EXERCISE INSTRUCTIONS
Look below for the line containing "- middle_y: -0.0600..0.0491"; from there, print each line exactly up to and including the line containing "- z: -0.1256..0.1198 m", and stop.

SOURCE DATA
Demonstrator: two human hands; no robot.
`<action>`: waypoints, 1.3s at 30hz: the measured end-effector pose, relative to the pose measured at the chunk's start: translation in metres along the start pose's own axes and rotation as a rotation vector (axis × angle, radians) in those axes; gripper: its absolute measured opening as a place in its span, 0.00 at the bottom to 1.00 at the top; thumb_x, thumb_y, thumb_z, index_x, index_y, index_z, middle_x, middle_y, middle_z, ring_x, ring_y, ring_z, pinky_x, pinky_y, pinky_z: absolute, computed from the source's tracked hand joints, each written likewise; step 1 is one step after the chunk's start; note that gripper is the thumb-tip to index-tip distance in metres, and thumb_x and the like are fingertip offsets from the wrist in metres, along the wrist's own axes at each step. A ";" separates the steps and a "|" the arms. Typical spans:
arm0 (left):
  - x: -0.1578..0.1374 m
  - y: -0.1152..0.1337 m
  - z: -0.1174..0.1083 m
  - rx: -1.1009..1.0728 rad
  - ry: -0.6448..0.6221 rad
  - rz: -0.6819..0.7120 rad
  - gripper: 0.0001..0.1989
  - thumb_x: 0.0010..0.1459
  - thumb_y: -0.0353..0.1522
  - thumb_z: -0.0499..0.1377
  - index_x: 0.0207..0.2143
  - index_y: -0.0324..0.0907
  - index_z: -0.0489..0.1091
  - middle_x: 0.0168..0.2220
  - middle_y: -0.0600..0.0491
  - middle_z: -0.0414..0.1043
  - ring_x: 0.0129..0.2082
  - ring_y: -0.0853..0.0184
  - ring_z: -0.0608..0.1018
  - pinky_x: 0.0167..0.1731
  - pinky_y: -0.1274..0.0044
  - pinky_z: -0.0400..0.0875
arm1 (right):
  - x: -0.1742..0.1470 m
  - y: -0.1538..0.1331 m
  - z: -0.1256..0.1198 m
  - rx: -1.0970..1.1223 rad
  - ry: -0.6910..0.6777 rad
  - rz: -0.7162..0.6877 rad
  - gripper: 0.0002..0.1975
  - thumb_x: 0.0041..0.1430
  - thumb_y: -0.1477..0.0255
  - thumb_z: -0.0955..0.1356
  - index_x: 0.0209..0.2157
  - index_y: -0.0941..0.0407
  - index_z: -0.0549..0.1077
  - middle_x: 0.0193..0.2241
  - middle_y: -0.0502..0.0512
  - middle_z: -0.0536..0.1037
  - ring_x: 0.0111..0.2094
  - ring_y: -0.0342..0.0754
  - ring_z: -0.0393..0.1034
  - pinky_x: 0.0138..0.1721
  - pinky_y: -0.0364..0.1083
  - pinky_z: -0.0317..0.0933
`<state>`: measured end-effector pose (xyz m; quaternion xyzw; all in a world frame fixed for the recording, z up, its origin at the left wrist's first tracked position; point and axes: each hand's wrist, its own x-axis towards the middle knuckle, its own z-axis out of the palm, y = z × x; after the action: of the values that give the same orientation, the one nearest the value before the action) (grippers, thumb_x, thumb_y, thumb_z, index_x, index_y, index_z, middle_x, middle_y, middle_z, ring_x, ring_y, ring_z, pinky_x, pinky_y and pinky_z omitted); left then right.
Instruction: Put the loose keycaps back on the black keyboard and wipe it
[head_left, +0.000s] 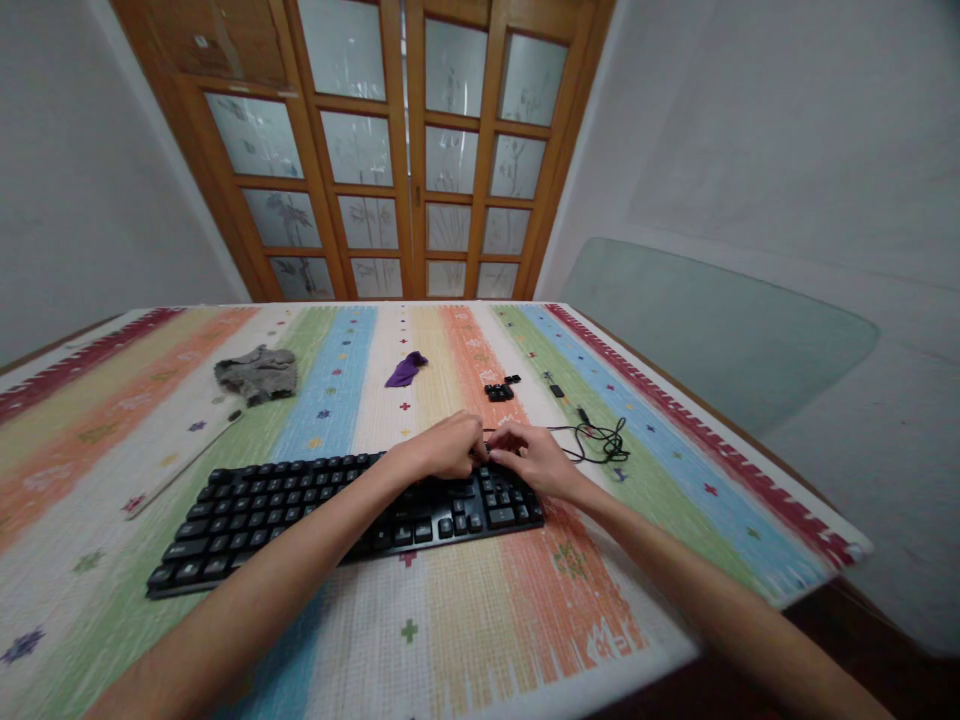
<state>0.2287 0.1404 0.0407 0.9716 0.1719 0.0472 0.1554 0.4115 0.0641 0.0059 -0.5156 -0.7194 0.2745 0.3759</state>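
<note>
A black keyboard [277, 510] lies at an angle across the striped tablecloth. Both hands meet over its far right part, by the top rows of keys. My left hand [454, 446] is closed, its fingers curled down at the keyboard's back edge. Thumb and forefinger of my right hand [536, 460] pinch together beside the left fingertips. Whatever lies between the fingers is too small and covered to make out. Just beyond the hands sits a small group of loose black keycaps [499, 392]. A thin black cable [600, 440] is looped to the right of my right hand.
A purple cloth [406, 370] and a crumpled grey cloth [259, 375] lie farther back. Left of the keyboard is a thin white stick [184, 465] with a dark tip. The cable's black plug [555, 390] rests right of the keycaps. A glass panel [712, 320] leans against the right wall.
</note>
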 end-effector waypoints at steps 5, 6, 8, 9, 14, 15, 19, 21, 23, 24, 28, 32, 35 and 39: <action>-0.010 0.004 -0.002 -0.072 0.130 -0.024 0.10 0.52 0.24 0.60 0.32 0.42 0.81 0.33 0.50 0.78 0.35 0.64 0.76 0.38 0.76 0.66 | -0.002 -0.004 0.006 -0.107 0.087 -0.038 0.04 0.57 0.76 0.69 0.33 0.55 0.77 0.32 0.53 0.80 0.33 0.47 0.73 0.35 0.45 0.64; -0.012 0.005 -0.002 -0.089 0.167 -0.043 0.10 0.52 0.24 0.60 0.33 0.41 0.81 0.34 0.49 0.78 0.35 0.64 0.76 0.38 0.76 0.66 | -0.002 -0.005 0.006 -0.118 0.088 -0.041 0.04 0.57 0.76 0.69 0.33 0.55 0.77 0.31 0.52 0.80 0.32 0.47 0.73 0.34 0.45 0.65; -0.015 0.007 -0.002 -0.119 0.211 -0.072 0.10 0.54 0.25 0.60 0.35 0.41 0.81 0.34 0.49 0.78 0.35 0.64 0.77 0.37 0.76 0.66 | -0.001 -0.005 0.006 -0.128 0.082 -0.046 0.04 0.56 0.77 0.69 0.33 0.55 0.77 0.31 0.52 0.81 0.31 0.47 0.73 0.33 0.44 0.65; -0.015 0.008 -0.001 -0.132 0.223 -0.084 0.09 0.54 0.25 0.60 0.35 0.41 0.81 0.34 0.49 0.78 0.35 0.64 0.77 0.37 0.77 0.66 | 0.000 -0.005 0.006 -0.126 0.076 -0.051 0.05 0.56 0.78 0.69 0.33 0.55 0.77 0.31 0.52 0.81 0.31 0.46 0.73 0.34 0.44 0.65; -0.012 0.010 0.008 -0.169 0.277 -0.146 0.06 0.56 0.32 0.65 0.35 0.40 0.80 0.34 0.49 0.79 0.35 0.64 0.78 0.38 0.76 0.66 | 0.001 -0.006 0.006 -0.128 0.055 -0.090 0.07 0.56 0.80 0.69 0.35 0.55 0.76 0.31 0.51 0.81 0.32 0.47 0.76 0.35 0.44 0.66; -0.011 0.010 0.010 -0.179 0.288 -0.157 0.07 0.56 0.34 0.65 0.34 0.40 0.80 0.34 0.49 0.79 0.35 0.63 0.78 0.38 0.76 0.66 | 0.001 -0.006 0.007 -0.143 0.065 -0.100 0.08 0.56 0.81 0.69 0.35 0.55 0.76 0.31 0.51 0.81 0.33 0.47 0.76 0.35 0.44 0.66; -0.005 0.009 0.015 -0.211 0.301 -0.186 0.07 0.53 0.34 0.67 0.32 0.38 0.79 0.32 0.50 0.79 0.35 0.64 0.77 0.37 0.77 0.66 | 0.000 -0.005 0.008 -0.203 0.113 -0.094 0.08 0.56 0.81 0.69 0.35 0.54 0.74 0.29 0.51 0.81 0.32 0.48 0.76 0.35 0.44 0.65; -0.003 0.010 0.016 -0.209 0.300 -0.199 0.06 0.51 0.33 0.68 0.30 0.38 0.78 0.31 0.51 0.78 0.34 0.64 0.77 0.35 0.77 0.65 | 0.000 -0.006 0.010 -0.194 0.127 -0.058 0.08 0.55 0.80 0.70 0.35 0.54 0.74 0.27 0.49 0.81 0.30 0.48 0.76 0.34 0.44 0.65; -0.002 0.011 0.017 -0.198 0.304 -0.206 0.05 0.51 0.32 0.67 0.29 0.38 0.77 0.30 0.51 0.77 0.33 0.64 0.76 0.35 0.77 0.65 | 0.000 -0.007 0.010 -0.177 0.137 -0.028 0.08 0.55 0.80 0.71 0.35 0.53 0.75 0.26 0.49 0.81 0.28 0.47 0.76 0.33 0.44 0.65; -0.002 0.012 0.017 -0.191 0.308 -0.207 0.05 0.51 0.31 0.67 0.29 0.37 0.77 0.30 0.51 0.77 0.32 0.65 0.76 0.34 0.77 0.65 | 0.000 -0.008 0.010 -0.176 0.140 -0.022 0.07 0.55 0.79 0.70 0.35 0.53 0.75 0.26 0.49 0.81 0.28 0.47 0.76 0.33 0.44 0.65; -0.004 0.013 0.016 -0.182 0.301 -0.191 0.03 0.51 0.28 0.65 0.30 0.37 0.77 0.30 0.51 0.76 0.31 0.65 0.75 0.34 0.77 0.65 | 0.007 -0.010 -0.001 -0.238 0.092 -0.048 0.04 0.57 0.76 0.69 0.33 0.54 0.77 0.27 0.50 0.81 0.28 0.47 0.76 0.33 0.43 0.65; -0.004 0.013 0.015 -0.186 0.276 -0.157 0.02 0.52 0.27 0.64 0.30 0.38 0.76 0.29 0.53 0.75 0.30 0.67 0.75 0.33 0.78 0.65 | 0.030 0.005 -0.031 -0.444 0.161 -0.039 0.05 0.55 0.76 0.68 0.33 0.55 0.78 0.31 0.53 0.82 0.30 0.47 0.74 0.36 0.44 0.64; -0.002 0.012 0.015 -0.173 0.262 -0.145 0.02 0.52 0.27 0.64 0.27 0.38 0.76 0.28 0.53 0.75 0.30 0.67 0.74 0.34 0.78 0.65 | 0.055 0.028 -0.056 -0.625 0.189 -0.007 0.10 0.54 0.79 0.67 0.36 0.57 0.78 0.37 0.56 0.81 0.37 0.51 0.73 0.44 0.48 0.63; 0.001 0.012 0.015 -0.157 0.243 -0.149 0.04 0.51 0.27 0.64 0.24 0.38 0.76 0.27 0.52 0.75 0.30 0.66 0.74 0.34 0.77 0.65 | 0.086 0.058 -0.076 -0.653 0.157 0.002 0.14 0.52 0.84 0.66 0.39 0.59 0.78 0.42 0.60 0.80 0.47 0.55 0.72 0.53 0.53 0.60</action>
<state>0.2357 0.1256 0.0306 0.9283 0.2568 0.1659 0.2119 0.4885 0.1649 0.0260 -0.6291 -0.7376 -0.0106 0.2450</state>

WRITTEN SOLUTION
  - middle_y: -0.0600..0.0491
  - middle_z: -0.0414..0.1043
  - ring_x: 0.0129..0.2082
  - ring_y: -0.0853..0.0184
  - ring_z: -0.0608..0.1018
  - pinky_x: 0.0167..0.1731
  - pinky_y: -0.1274..0.0044
  - pinky_z: -0.0400..0.0875
arm1 (right):
  - x: -0.1742..0.1470 m
  - y: -0.1538..0.1331 m
  - z: -0.1256..0.1198 m

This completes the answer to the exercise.